「遅いな」
低く響いた声は冷たく、コレットの背後では、リンダがハッと息をのんでいた。
「大変申し訳ございません。お支度にお時間を取りました」
頭を下げたままのリンダが震える声を出すと、陛下は「そうではない」と言葉をかけ、リンダを部屋に下がらせた。
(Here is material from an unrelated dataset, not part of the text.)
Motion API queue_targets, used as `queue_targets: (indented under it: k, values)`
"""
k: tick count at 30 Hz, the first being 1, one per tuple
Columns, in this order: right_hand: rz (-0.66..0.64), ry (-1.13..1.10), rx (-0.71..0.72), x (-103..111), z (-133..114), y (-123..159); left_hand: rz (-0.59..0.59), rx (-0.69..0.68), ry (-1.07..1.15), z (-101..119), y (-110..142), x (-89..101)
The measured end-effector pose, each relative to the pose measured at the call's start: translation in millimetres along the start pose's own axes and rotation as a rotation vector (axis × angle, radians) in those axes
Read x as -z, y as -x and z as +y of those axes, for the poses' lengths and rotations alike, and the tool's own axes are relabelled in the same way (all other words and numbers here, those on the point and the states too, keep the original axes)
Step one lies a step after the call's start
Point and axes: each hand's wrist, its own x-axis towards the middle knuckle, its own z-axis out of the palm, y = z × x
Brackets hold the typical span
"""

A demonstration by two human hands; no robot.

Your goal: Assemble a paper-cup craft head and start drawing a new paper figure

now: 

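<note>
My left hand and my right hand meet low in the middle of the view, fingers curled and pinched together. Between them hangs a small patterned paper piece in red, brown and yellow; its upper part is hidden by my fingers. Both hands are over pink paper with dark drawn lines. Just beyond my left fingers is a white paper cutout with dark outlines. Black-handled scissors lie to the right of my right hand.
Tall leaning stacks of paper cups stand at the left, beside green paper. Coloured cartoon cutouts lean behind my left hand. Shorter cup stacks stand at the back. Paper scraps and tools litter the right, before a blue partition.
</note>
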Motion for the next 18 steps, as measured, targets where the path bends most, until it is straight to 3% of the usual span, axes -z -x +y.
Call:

そして、ふたりきりになったことを確認すると、眉間にしわを寄せて少し首を傾げる。
その表情は、怒っているというよりも、困惑しているように見える。
「君は、硬い廊下であっても、歩くのが遅いのだな」
「あ……申し訳ございません。ヒールの付いた硬い靴は、慣れていないんです」
いつも足にぴったりフィットする柔らかい布の靴だから、革の靴は歩きにくいことこの上ない。
陛下は表情を変えずにふむと鼻を鳴らすと、くるりと背中を向けた。
「予定の時間を大幅に過ぎている、急ぐぞ。君はなるべく早く歩け」
「は、はいっ」
陛下の後について階段まで来たコレットは、ここで愕然とする。
ドレスの裾に隠れて足元が見えないうえに、ヒールが高いせいで体の重心が前にあるので転げ落ちそうになる。
手すりに掴まれば、ふわりと広がっているドレスの裾をうまく上げられない。
いったいどうすればいいのか。
貴族の令嬢方はどうやって階段を下りているのか。
それもこれも全部不慣れなせいだと思えど、コレットはあまりの恐怖から目に涙を浮かべた。
一段下りたはいいが、まったく動けない。